Why the Oak Trees Keep Their Leaves

Ever wonder why some deciduous trees hold onto their leaves throughout the winter? I have noticed especially young oaks and the lower branches of older oaks laden with brown winter leaves.

Among many of the theories in circulation, here is one that could hold a bit of validity. Noting that wind will better catch and remove the higher placed leaves, and easily blow them away while the lower leaves are retained, suggests that the resultant minimal leaf litter below the tree might help keep the acorns from being covered before animals have a chance to disperse them. (I have a problem with this theory, such as what happens in the woods? Lots of leaves lay thick on the ground regardless of how hard the wind blows.)

The first picture is of a young red oak, not over 20 feet tall. The other two pictures are of a different tree, an older specimen, showing how the lower branches retained leaves but higher up the tree is bare.

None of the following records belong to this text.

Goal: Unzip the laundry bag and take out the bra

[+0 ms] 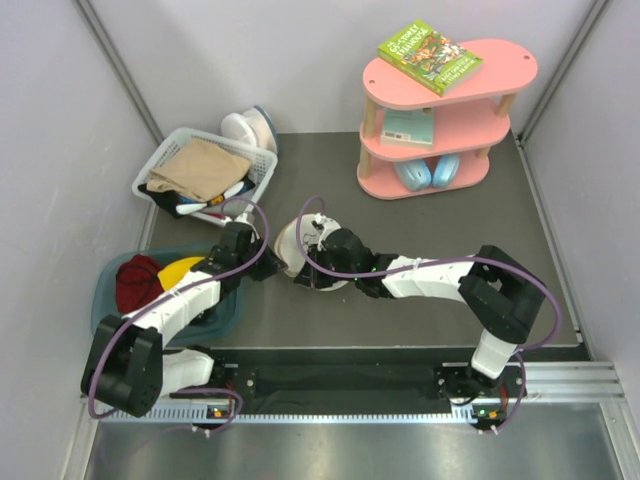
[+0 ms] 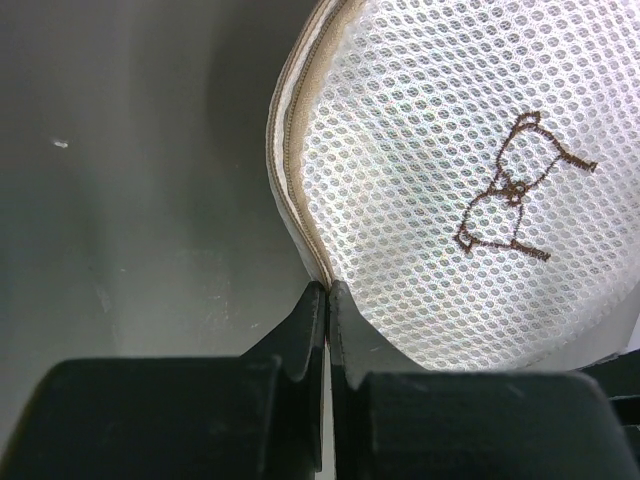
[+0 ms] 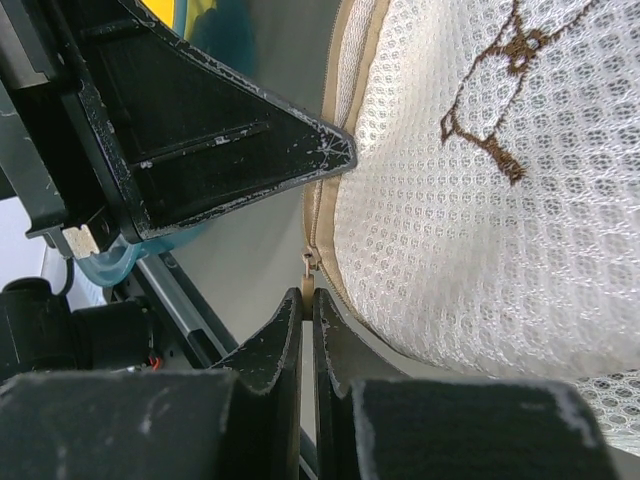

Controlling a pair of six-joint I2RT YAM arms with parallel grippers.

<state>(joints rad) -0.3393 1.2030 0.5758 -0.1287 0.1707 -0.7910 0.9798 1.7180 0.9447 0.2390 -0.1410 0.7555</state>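
Note:
The laundry bag (image 1: pixel 290 243), a round cream mesh pouch with a tan zipper rim, lies on the table between both arms. In the left wrist view its mesh (image 2: pixel 450 150) carries a small brown stitched mark. My left gripper (image 2: pixel 328 288) is shut on the tan rim at the bag's edge; from above it (image 1: pixel 272 268) sits at the bag's left side. My right gripper (image 3: pixel 308 292) is shut on the small tan zipper pull (image 3: pixel 309 265); from above it (image 1: pixel 316 262) is at the bag's near right. The bra is out of view.
A white slatted basket (image 1: pixel 160 165) with clothes stands at the back left, a round white object (image 1: pixel 250 125) behind it. A teal tub (image 1: pixel 110 275) with red and yellow cloth lies by the left arm. A pink shelf (image 1: pixel 510 65) holds a book and headphones.

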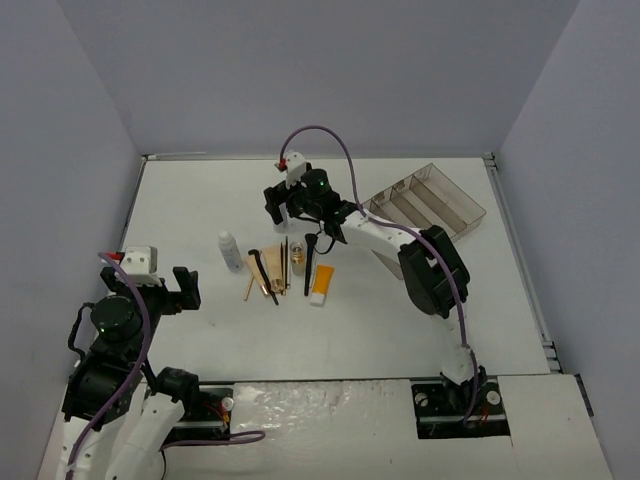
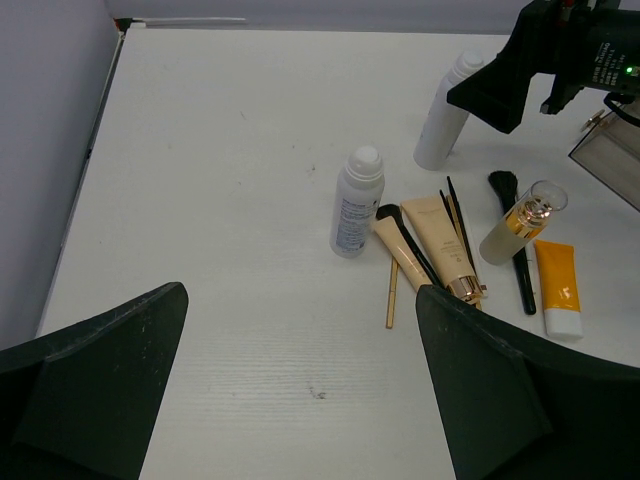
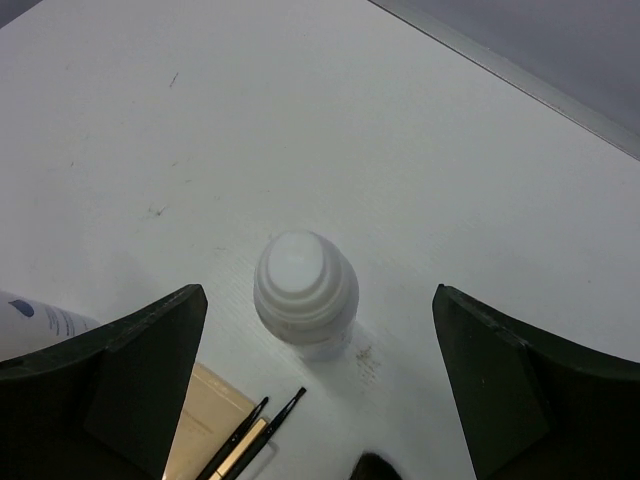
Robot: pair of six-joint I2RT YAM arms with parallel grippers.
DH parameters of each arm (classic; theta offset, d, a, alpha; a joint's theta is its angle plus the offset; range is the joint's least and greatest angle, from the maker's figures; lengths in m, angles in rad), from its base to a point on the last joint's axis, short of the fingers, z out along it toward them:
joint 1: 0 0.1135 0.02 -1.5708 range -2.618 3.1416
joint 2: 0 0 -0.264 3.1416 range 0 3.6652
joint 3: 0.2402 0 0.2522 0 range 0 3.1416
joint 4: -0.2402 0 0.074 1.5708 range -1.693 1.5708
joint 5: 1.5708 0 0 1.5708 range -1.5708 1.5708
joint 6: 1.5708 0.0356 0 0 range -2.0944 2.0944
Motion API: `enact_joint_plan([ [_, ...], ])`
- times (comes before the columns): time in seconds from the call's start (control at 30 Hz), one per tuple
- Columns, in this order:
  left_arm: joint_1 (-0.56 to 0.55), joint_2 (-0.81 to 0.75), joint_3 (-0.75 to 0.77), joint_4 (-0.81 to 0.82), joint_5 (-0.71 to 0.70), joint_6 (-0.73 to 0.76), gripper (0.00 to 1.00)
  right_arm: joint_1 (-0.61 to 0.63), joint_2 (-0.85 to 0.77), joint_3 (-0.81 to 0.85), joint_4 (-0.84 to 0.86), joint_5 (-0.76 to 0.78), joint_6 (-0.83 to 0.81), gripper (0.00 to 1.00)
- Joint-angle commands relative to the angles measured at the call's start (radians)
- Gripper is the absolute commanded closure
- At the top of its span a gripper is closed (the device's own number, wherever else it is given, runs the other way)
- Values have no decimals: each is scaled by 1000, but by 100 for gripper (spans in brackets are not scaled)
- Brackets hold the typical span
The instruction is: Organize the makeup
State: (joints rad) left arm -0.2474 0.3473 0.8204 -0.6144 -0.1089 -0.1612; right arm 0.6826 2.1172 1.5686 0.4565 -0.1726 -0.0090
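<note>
The makeup lies in a cluster mid-table. It holds a near white bottle (image 1: 230, 250), an orange white-capped tube (image 1: 321, 283), a tiny amber vial (image 1: 297, 262), black slim brushes (image 1: 309, 262) and thin tan sticks (image 1: 250, 287). My right gripper (image 1: 284, 211) is open and hovers directly over the far white bottle (image 3: 305, 288), its fingers (image 3: 120, 380) well apart on both sides and not touching. My left gripper (image 1: 180, 288) is open and empty over bare table, short of the cluster. The left wrist view shows both bottles (image 2: 356, 202), the vial (image 2: 520, 222) and the tube (image 2: 558, 292).
The clear smoky divided tray (image 1: 428, 200) stands at the back right, behind my right arm's forearm. Purple walls close in the table on the left, back and right. A purple cable arcs above my right wrist.
</note>
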Motion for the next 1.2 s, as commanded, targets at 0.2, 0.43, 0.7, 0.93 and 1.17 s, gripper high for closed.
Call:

Science explains how some leaves tenaciously hold, but not exactly why. A few tree species do not complete the development of their abscission layer until the spring, meaning that the petiole base remains alive through the winter, such as with the pin oak. Typically, abscission cells are formed in the fall, and kill the leaves by cutting off water flow, then the cells die and the leaf falls off.

But the oaks in my pictures instead retain dead plant organs, a process known as marcescence. Other trees in our area that also have marcescent leaves are hornbeams and beeches. In these trees the abscission cells form, but remain along with the old leaf until the new spring leaf's emergence causes them to sever and fall away.
Since both young trees and new branches attract browsers such as deer, it is speculated that by maintaining old, bitter tasting leaves, there is less chance of the new branches and buds being eaten. In some marcescent tree species, the old leaves may as well help protect from water or temperature stresses.